**ASSIGNMENT**
Output every line below as it stands, dropping only the images.

───── INFORMATION SUPPLIED ─────

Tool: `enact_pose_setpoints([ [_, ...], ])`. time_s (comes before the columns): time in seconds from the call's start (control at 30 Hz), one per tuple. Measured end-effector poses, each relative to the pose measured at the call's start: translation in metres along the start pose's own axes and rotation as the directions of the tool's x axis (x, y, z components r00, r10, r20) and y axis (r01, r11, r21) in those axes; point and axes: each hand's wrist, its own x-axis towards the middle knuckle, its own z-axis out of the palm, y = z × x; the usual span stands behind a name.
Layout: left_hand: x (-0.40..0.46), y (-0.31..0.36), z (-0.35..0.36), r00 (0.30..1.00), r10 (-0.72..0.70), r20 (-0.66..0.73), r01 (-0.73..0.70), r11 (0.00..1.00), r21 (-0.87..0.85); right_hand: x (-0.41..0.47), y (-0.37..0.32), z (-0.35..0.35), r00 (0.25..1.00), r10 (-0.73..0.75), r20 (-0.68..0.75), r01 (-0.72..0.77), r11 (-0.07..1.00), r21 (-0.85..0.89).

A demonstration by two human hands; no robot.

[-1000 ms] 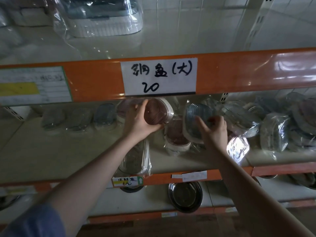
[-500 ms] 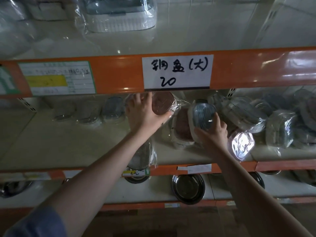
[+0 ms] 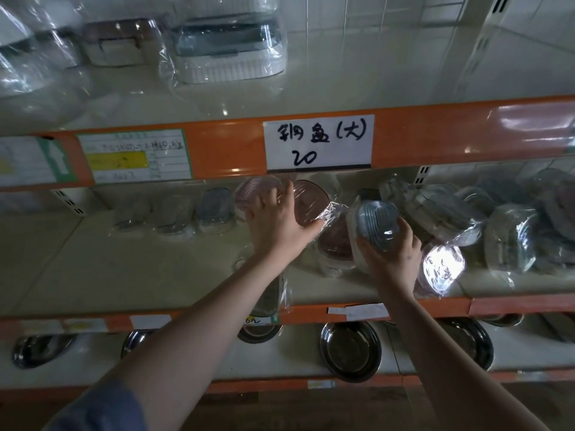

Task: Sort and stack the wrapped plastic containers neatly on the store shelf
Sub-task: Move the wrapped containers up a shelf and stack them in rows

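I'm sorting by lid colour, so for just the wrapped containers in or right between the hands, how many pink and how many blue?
Pink-lidded wrapped plastic containers: 3
Blue-lidded wrapped plastic containers: 1
Total: 4

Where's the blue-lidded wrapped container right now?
Head view, right of centre on the middle shelf: the blue-lidded container is tilted up in the right hand, just right of the pink container the left hand holds.
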Motion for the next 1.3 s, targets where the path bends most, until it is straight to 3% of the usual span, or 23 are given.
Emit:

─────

**RESULT OF THIS EXERCISE**
Tool: `enact_pose_setpoints([ [_, ...], ])`. time_s (comes before the columns): time in seconds from the call's start (control at 30 Hz), one per tuple. Measured end-effector poses, each relative to the pose measured at the call's start: translation in metres along the start pose's own axes and rotation as the directions of the tool's x axis (x, y, z components r00, r10, r20) and y axis (r01, r11, r21) in those axes; point and axes: each hand's wrist, its own x-axis towards the middle knuckle, its own z-axis out of the palm, y = z × x; the usual span stands behind a name.
Layout: left_hand: x (-0.40..0.46), y (-0.31..0.36), z (-0.35..0.36), r00 (0.30..1.00), r10 (-0.72..0.70), r20 (-0.66..0.73), r01 (-0.73..0.70), r11 (0.00..1.00), r21 (-0.87..0.85); right_hand: x (-0.41..0.47), y (-0.37..0.32), z (-0.35..0.35), r00 (0.25..1.00), r10 (-0.73..0.75), r20 (-0.68..0.75), r01 (-0.72..0.77), r11 (-0.07..1.00), r21 (-0.85..0.89).

A demonstration by two human hands; no robot.

[-1000 ms] 
[-500 ms] 
[+0 ms] 

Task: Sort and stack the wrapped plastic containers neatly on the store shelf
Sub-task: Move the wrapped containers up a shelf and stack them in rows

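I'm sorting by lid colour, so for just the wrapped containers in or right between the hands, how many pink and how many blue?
Pink-lidded wrapped plastic containers: 3
Blue-lidded wrapped plastic containers: 1
Total: 4

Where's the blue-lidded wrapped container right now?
Head view, right of centre on the middle shelf: the blue-lidded container is tilted up in the right hand, just right of the pink container the left hand holds.
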Motion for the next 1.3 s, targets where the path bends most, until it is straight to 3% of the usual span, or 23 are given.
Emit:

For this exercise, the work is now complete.